Smoke & Summons (Numina #1)



Sandis picked a sliver from her foot as Rone scooped water from a horse trough into his mouth. They were at a stable behind an inn about a half mile from the east city gate. Water dripped from Sandis’s hair and clothes. The blood still stained them, and she thought she felt some scabbing at the roots of her hair, but she was so tired she couldn’t bring herself to scrub anymore. The sky was beginning to lighten at the very edges, and a breeze brushed by. Sandis gritted her teeth to keep them from shivering.

Rone scrubbed his face, kneeling over the trough.

Ignoring her aching feet, Sandis stood and walked away, hugging herself to keep the warmth in. She limped on both legs. At least the markings on her arms were gone, though blood still painted a line under her fingernails and toenails.

She made it out to the street, lit by lamps on the outsides of buildings, before Rone’s tired shuffle sounded behind her. He caught up with her, out of breath.

She kept walking.

“Sandis—”

“You can go.” She didn’t look at him. They passed under a lamp, and another breeze raised gooseflesh on her back, reminding her that she still wore her vessel’s shirt, exposing her script to the world. She should have panicked, but she was too tired. Instead, she reached back, grabbed the loose folds of fabric, and tugged them together at the base of her neck, where Ireth’s broken name tattooed her skin.

“I’m not going to leave.”

“Yes, you will.”

Rone sloughed off his jacket and handed it to her. She didn’t want to take it. Didn’t want the smell of him enfolding her, his residual warmth protecting her from the chill. But she couldn’t let anyone see her script. Especially now, when she had so few defenses to call upon.

So she took the jacket and pulled it over her wet shirt. She walked. He followed.
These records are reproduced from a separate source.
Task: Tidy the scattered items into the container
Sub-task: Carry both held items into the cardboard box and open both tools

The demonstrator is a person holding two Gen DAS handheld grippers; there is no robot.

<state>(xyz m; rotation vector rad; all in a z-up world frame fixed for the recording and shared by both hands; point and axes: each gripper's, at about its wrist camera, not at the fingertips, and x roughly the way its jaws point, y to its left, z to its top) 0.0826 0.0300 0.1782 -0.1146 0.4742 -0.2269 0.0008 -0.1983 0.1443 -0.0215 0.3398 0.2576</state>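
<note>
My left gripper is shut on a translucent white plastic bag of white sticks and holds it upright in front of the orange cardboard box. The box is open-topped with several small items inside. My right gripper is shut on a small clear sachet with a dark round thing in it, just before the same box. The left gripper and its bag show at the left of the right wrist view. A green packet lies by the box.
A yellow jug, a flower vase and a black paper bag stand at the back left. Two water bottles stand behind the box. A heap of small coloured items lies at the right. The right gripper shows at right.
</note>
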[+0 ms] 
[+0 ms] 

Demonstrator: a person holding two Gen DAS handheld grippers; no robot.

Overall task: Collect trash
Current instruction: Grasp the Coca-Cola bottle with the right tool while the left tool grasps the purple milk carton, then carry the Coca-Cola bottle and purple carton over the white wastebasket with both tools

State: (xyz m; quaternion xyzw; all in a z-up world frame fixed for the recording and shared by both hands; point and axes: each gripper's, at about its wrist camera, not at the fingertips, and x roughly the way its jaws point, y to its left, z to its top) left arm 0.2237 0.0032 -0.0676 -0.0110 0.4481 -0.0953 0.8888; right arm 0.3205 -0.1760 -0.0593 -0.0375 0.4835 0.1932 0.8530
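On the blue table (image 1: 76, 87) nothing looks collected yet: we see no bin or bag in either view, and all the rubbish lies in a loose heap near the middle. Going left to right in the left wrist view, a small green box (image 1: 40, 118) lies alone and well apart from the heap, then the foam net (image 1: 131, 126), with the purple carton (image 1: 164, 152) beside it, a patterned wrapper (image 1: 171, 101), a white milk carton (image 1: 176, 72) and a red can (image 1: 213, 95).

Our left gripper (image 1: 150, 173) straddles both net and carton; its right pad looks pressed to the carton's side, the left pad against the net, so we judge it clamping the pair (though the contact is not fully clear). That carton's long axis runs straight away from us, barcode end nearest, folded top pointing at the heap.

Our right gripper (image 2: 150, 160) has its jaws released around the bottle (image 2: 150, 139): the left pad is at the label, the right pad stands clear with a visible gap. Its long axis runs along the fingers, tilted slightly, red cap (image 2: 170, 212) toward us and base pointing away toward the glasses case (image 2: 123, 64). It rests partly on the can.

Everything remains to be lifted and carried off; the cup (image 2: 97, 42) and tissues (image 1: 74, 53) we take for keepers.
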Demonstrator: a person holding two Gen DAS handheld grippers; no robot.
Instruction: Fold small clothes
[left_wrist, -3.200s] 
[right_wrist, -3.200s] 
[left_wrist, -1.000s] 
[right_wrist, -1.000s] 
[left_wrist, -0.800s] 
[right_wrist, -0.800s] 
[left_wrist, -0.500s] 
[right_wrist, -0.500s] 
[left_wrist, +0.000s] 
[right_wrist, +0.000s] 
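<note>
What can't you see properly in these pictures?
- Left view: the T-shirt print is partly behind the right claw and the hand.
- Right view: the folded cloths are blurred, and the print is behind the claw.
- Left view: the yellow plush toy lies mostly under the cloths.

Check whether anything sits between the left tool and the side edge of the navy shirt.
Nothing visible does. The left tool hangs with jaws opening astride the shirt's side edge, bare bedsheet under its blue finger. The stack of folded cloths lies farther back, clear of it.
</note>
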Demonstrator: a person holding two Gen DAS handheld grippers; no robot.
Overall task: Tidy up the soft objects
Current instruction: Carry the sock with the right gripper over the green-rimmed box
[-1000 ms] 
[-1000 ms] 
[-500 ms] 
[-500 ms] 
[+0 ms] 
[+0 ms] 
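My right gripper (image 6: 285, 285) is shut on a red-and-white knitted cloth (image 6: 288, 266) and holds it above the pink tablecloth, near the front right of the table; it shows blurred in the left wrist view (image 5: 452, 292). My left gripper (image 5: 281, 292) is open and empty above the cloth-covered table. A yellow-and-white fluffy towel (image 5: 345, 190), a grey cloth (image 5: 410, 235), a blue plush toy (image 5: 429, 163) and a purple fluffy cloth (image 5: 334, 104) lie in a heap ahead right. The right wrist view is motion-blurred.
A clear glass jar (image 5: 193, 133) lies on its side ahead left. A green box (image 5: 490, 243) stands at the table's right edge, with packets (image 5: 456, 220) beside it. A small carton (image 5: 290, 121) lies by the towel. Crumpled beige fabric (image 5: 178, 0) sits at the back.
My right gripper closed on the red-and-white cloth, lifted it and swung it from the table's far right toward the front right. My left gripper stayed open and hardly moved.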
“A thank-you would be nice,” he said.

She stopped and turned toward him. “You can have it back.” She began removing the jacket.

Rone held up a hand. “Not for the jacket. For the rescue.”

Sandis stared at him. A single, hard cough—or was it a laugh?—ripped up her throat.

“Thank you? Thank you?” she asked, sour energy fueling her voice. “Why should I thank you? You’re the reason I was there, Rone.”

Tears burned her eyes, and she turned away from him, walking forward with new vigor if only to hide them. She brushed them away like stray embers from a fire.

“Sandis.” He jogged to catch up with her. “You don’t understand. My mother—”

“I hope you didn’t leave her in Gerech.”

He looked like she’d slapped him. “Of course I didn’t! Look, I came back for you. It’s just . . .” He groaned. “It’s messed up. It’s a heaping pile of crap, and I can’t sort it out one way or another. But I came back for you. I couldn’t let . . .”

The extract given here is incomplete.